I was home by 11 and started feeling better at that point. El Profesor was at his usual spot in front of the computer, writing something awesome that would find its way to the Forbes website on Monday morning. He asked how my race went and we high-fived when I told him how I gave it everything I had. I think EP was kind of proud. I think he was also sleepy still and hard at work, so I unrolled my yoga mat and did three sets each of reverse crunches and push-ups.
After that, I lingered for a really long time in pigeon pose, and even longer in downward dog. It felt so good to stretch.
I made a recovery smoothie that consisted of 8 ounces of unsweetened Almond Breeze almond milk, one scoop of vanilla flavored Spiru-Tein, one heaping teaspoon of PB2 (my new obsession), two giant fistfuls of baby spinach and a few chunks of frozen banana. It was the best peanut butter banana shake I’d ever had, and contained more than 19 grams of protein and less than five grams of fat. Brilliant.

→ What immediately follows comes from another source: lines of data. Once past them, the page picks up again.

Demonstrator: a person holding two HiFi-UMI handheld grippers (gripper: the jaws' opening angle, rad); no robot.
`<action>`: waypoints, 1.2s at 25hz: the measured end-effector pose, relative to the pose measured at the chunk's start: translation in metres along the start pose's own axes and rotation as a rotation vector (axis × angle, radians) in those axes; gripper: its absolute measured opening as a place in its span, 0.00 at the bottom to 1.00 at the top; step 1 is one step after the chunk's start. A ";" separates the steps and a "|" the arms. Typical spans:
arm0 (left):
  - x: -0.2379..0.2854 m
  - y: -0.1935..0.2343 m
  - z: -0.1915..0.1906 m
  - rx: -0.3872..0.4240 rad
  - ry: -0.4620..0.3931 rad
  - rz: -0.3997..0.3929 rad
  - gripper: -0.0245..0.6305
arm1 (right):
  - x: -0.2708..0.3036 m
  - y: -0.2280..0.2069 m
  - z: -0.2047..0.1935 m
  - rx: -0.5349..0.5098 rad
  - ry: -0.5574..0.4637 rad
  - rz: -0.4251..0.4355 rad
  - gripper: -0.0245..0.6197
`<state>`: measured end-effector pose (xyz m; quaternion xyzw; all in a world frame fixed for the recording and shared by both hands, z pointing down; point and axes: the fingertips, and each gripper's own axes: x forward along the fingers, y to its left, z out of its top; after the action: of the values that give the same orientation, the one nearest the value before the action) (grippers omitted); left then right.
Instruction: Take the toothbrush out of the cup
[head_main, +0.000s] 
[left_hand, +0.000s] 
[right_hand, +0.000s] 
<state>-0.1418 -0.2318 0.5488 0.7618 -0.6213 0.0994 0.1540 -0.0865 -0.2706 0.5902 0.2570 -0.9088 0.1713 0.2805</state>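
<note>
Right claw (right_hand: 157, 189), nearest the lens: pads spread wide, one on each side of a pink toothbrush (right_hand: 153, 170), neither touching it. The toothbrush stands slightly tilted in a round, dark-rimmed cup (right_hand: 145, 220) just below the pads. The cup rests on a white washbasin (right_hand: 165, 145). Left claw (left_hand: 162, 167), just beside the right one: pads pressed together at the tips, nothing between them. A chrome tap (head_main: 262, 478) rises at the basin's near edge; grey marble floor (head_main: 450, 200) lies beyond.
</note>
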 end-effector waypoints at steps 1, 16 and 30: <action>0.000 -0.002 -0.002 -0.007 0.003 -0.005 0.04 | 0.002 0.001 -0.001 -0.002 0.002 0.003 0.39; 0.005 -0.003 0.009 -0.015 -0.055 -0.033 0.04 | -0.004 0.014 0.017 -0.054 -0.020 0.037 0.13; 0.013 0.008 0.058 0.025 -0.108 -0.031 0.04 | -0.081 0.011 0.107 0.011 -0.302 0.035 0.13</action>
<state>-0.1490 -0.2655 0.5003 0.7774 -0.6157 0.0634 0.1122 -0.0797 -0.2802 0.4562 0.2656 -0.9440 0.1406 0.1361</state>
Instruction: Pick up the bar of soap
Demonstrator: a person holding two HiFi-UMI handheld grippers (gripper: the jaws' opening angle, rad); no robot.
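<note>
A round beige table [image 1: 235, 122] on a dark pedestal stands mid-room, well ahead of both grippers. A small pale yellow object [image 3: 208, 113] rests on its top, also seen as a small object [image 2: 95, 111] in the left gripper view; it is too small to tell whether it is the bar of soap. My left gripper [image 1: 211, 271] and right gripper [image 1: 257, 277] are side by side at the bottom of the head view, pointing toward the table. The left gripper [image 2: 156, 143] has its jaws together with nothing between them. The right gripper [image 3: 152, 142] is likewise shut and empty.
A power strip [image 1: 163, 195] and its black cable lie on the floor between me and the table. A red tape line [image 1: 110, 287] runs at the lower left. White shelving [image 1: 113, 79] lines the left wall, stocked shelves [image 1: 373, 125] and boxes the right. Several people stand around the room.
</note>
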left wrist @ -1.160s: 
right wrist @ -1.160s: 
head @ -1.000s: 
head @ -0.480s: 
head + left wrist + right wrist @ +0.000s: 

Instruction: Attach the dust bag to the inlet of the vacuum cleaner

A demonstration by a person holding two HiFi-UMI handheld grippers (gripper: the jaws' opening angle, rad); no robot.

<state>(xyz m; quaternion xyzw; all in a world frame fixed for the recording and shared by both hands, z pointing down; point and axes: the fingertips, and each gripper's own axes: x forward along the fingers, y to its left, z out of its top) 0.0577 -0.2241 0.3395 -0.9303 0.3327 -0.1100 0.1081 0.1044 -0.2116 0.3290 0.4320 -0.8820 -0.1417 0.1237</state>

I consumed most of it in straddle pose, and various other lower body stretches while sitting on my yoga mat.
When El Profesor returned from the gym, we relaxed together for a little while before getting all dressed up for dinner with his side of the E family. I had a glass of wine with dinner. I’ve been on my best behavior lately, so that was a real treat.
After dinner, we walked up Madison Avenue, admiring the holiday lights and decorations.
If not for the race, I would have said it was a lazy day. But it wasn’t a lazy day. It was a beautiful day.